Surely, I have to be a more enriched human being as a result of this wild goose chase.

  • Artists need to write and share more about their experiences with the tools they use.
  • Sketchbook manufacturers are cheapening their materials using thinner papers and weaker construction.
  • Online shopping in Europe is difficult.
  • When in doubt, ask your friends for help.
  • If I’m ever in a similar situation (á la Sarah’s place in this story), I want to be able to return the favor for someone else.

10 Responses to “The Search for the Perfect Sketchbook”

  1. Cassie

    Good story telling with practical lessons! Thanks for sharing.

  2. Frankie Woods

    Dear Mark
    About 25 years ago I discovered the best ever sketchbook. Made by the French company, Sennelier, it was called the Grande Luxe, had a red linen cover, perfect paper (for pen, watercolour, chinese brush pen etc) that you could draw and paint on both sides without it showing through, beautifully bound, hard wearing, portrait and landscape formats in about 3 different sizes. Expensive but so worth the money. I must have filled about 40 over the years. Then two years ago when I needed to buy a new one (my supplier was Cornellisons in London) they were no longer available. Ever since I have been looking for a replacement of equal quality with no joy so I was very interested to read the above. I will certainly try the US sketchbook you mention.

    Could it be possible that someone out there has some old stock of the Grand Luxe? Two years ago the Grande Luxe Portrait 32cm x 24.5cm, my preferred format, cost about £25 with postage. I would pay double that if I could find them again! Most of the images on my website are taken directly from my sketchbook.

    Well done for your persistence. You are so right – it all about the paper!

    Best wishes


    • Mark

      Frankie, the Grand Luxe sounds great. It’s so hard to switch once you’ve become used to your tools. The more comfortable you are with your tools, the more confident your artwork will be.
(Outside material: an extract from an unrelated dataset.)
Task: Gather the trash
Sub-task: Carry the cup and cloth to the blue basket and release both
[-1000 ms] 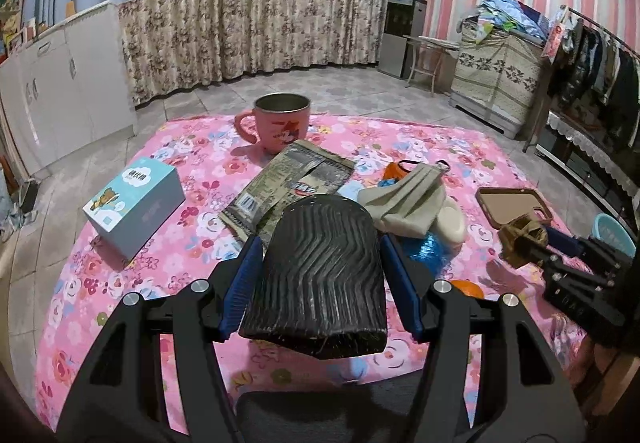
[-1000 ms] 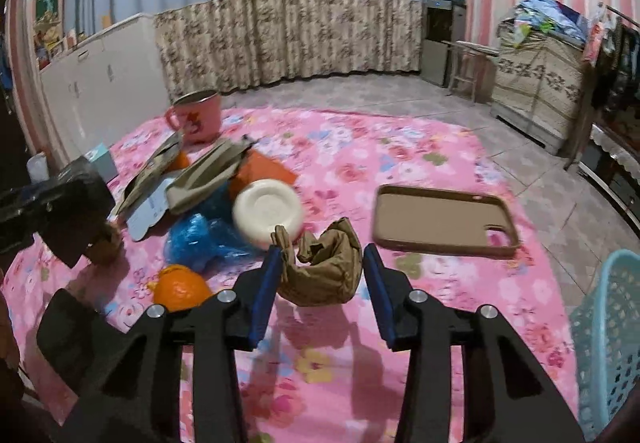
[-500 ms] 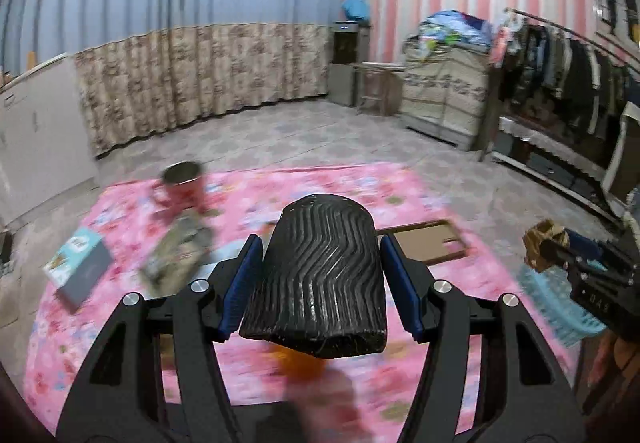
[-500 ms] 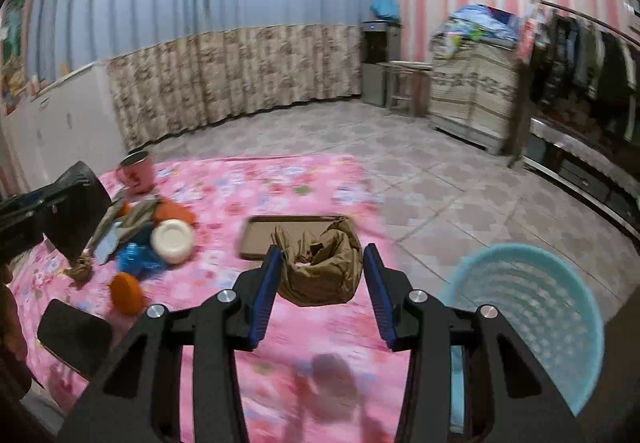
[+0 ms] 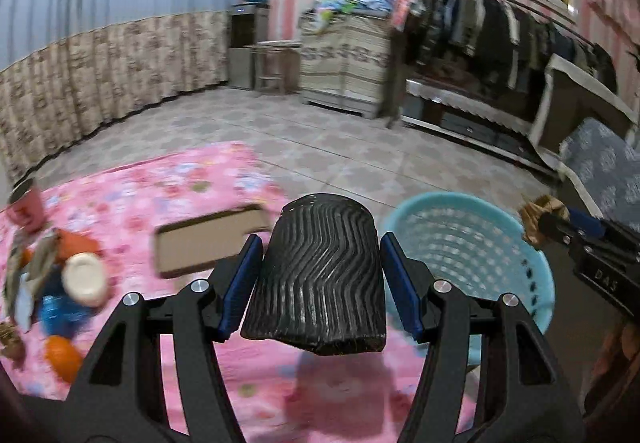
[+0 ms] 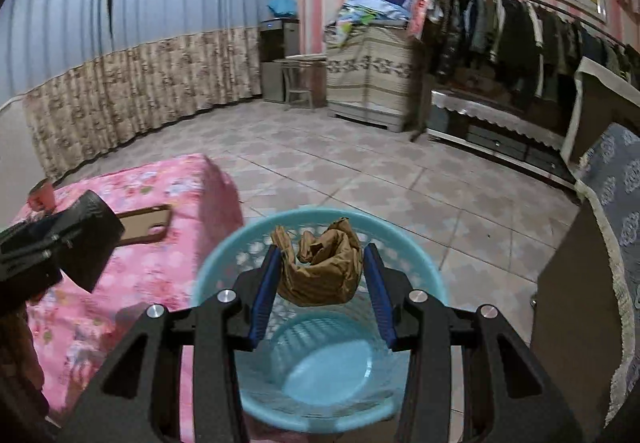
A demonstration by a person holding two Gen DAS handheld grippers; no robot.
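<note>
On the far left of my left wrist view, well away from the light blue basket [image 5: 472,267], the remaining clutter sits blurred on the pink floral cloth [image 5: 132,203]: a pink mug [image 5: 26,209], a white round lid [image 5: 84,279], something blue and crinkled [image 5: 60,317] and an orange piece [image 5: 62,357]. Nearer the basket lies a flat tan phone case [image 5: 208,243]. My left gripper [image 5: 320,275] is clamped on a black ridged piece [image 5: 320,275], a dark curved slab with wavy grooves, its blue pads pressing both sides; it hangs above the cloth's edge, just left of the basket, angled downward. In that same view my right gripper shows at the basket's right rim with a crumpled brown wad at its tip. Moving to my right wrist view, the left gripper and its black load appear left of the basket, over the cloth [image 6: 132,271]. My right gripper [image 6: 322,283] points down into the basket [image 6: 224,255], which stands on the tiled floor [image 6: 360,179] beside the cloth-covered surface. Its jaws are pinched on the crumpled brown paper [image 6: 320,271], a creased tan-brown bundle with folds sticking up, held directly over the basket's open mouth. To the basket's right I see a grey patterned cover [image 6: 616,203].
</note>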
I hope you find it again someday!

  3. lynne

    hi mark,

    this post came up in search results because i’m trying to find a different sennelier journal! but! if you’re still interested in the linen covered sennelier journals, they are available here in the U.S. i have a friend who brought one back to me from paris, and since then she’s given me two more that were purchased (i think) in san francisco. if you’d like to know the name of the store, drop me a line and i’ll ask her what it is. they’re wonderful journals. the paper is unlike anything i’ve seen in other books. smooth enough for colored pencils but it also accepts watercolors (and ink) beautifully with hardly any buckling. and no bleedthrough to the other side no matter what you do to the page. the cover is black linen, however – don’t know if this is significant or not…

    as a fellow hunter for perfect journals i thought i’d offer my services. : )


    • Mark

      Thanks Lynne. I would love to know the name of that San Francisco store. I hope you have great luck in your search. You may stumble across something even better.

    • Mark

      It does look like my book! Frankie’s previous comment mentions finding Sennelier books at Cornelissen over the years. Thanks for the link.

  4. Beatrice

    NY Central Paper carried them for years. I called a few days ago and the young man on the phone couldn’t figure out what I was saying. I think it’s worth another call. You can also order the sennelier books throughout their own website.
    Lately I am so frustrated, I am making my own sketchbooks. I am experimenting with 90lb paper (Arches) and so far so good. Might even cover it in linen. It only takes me an hour to. Make them….

    • Mark

      I checked NY Central Paper during my search, but at that time, they didn’t carry them. I have since ordered direct from Sennelier. My hat is off to you for making your own books.